Calvinism -- Ten Little Caveats*
by Bob Moore
Copyright 1998CHAPTER TEN
Calvinism's View Of Christian Unity
John 17:21 says, "_that they may all be one_that the world may believe_" Jesus wasn't just saying, "Why can't we just all get along, pluralistically?". Puritans and Calvinists, more than most others, recognize this and are quick to herald the alarm against impure amalgamations. I believe, nonetheless, that God can make a way for reform in various traditions that will bring them closer to the truth of God's revelation.

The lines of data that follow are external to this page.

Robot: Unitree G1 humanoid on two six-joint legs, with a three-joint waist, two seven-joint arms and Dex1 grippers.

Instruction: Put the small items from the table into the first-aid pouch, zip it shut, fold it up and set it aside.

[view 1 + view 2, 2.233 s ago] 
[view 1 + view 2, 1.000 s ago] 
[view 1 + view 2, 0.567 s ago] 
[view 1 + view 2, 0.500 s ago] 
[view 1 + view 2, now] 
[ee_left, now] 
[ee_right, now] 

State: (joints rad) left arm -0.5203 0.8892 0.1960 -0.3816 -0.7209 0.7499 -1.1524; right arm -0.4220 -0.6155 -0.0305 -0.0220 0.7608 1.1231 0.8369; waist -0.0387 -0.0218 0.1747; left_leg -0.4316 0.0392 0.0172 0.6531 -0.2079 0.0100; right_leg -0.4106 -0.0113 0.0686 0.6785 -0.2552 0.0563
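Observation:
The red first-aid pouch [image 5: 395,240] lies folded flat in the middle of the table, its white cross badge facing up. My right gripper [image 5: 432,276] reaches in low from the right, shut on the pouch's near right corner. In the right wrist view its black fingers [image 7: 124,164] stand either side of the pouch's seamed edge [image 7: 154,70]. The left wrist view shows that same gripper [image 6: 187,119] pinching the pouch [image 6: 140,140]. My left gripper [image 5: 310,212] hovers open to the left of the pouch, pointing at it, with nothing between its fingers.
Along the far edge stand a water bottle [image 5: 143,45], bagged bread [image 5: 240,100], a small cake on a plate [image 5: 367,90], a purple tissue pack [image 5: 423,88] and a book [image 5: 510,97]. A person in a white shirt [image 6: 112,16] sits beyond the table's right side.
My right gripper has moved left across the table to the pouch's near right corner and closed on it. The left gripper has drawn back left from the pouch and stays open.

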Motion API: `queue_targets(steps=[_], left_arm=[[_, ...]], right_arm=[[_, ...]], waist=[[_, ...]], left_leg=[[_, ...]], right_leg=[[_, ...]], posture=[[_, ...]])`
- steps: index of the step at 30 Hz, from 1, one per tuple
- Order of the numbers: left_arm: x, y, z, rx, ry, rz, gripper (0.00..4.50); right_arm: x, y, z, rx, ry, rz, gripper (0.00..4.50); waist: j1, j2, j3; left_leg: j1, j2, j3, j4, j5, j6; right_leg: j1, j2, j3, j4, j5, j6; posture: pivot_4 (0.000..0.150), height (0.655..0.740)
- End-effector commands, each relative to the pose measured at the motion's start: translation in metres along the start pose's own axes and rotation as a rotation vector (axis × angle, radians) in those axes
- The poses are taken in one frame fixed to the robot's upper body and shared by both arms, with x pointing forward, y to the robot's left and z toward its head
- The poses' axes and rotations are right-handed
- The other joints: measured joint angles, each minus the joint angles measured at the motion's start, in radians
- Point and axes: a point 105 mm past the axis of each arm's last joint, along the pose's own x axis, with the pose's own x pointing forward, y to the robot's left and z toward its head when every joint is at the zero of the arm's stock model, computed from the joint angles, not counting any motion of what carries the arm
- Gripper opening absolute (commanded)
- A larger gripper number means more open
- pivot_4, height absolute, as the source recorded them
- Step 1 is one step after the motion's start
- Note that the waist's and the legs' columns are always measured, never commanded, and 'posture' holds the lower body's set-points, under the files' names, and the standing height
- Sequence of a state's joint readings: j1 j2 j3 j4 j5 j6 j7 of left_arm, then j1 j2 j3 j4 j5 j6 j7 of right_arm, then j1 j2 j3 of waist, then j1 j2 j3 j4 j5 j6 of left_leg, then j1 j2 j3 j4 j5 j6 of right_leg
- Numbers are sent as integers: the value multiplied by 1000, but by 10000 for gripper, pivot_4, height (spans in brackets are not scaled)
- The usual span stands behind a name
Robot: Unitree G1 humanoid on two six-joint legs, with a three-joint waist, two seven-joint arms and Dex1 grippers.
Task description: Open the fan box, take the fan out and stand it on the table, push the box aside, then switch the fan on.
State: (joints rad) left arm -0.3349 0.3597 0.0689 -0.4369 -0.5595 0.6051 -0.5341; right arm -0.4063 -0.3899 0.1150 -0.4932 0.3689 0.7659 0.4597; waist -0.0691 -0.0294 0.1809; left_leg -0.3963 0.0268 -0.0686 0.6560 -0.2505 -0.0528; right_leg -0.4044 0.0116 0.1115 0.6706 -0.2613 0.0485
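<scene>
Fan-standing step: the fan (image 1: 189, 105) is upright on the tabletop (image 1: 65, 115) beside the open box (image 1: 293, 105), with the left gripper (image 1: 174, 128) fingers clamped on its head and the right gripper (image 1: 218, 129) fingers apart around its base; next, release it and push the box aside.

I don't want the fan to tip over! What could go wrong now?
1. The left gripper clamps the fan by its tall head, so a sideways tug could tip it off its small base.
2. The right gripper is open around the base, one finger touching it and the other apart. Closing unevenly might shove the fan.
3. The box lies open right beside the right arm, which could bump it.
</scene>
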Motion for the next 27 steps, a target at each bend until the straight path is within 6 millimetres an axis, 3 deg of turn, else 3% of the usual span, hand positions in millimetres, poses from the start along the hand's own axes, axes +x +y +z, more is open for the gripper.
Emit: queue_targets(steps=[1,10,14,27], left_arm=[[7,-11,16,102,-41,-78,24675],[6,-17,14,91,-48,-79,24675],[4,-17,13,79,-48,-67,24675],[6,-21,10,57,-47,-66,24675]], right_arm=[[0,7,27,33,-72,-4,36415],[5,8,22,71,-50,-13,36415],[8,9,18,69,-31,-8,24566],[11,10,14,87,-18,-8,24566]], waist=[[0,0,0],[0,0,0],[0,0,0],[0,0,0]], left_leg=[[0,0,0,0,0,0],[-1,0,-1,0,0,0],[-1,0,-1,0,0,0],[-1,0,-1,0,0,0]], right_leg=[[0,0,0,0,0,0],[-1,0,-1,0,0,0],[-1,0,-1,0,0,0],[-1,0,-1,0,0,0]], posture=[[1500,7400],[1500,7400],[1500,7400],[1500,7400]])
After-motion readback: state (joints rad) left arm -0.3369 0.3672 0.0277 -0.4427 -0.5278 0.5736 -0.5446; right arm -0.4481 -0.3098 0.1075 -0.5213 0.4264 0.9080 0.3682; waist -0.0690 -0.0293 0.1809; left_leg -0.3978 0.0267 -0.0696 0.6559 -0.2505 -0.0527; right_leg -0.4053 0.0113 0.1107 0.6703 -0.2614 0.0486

In this chapter I will first analyze "the world believing" and move from that to our responsibility toward unity.
WHO WILL BE SAVED?
In previous chapters I have tried to describe how we are saved or how it might be that a man fails to be saved. The Arminian believes that it is by God's grace through faith. And, that God grants us opportunity to repent when we hear the gospel. They also believe that the end results of humanity's salvation or damnation is foreseen by God without God having predetermined the outcome of particular people. I have sketched a reform of that view that I think is more Biblical.
Although Calvinists use the same basic language, they don't believe that many are allowed to respond to the gospel. They believe that God gives to those He wants, a spiritual birth that is the type of life that is persuadable. If God wants us, we will agree; if He doesn't, we are already in disagreement with God's seeming proposal to save us.
It would be instructive to evaluate the final human state of affairs under both my scenario and the Calvinian scenario.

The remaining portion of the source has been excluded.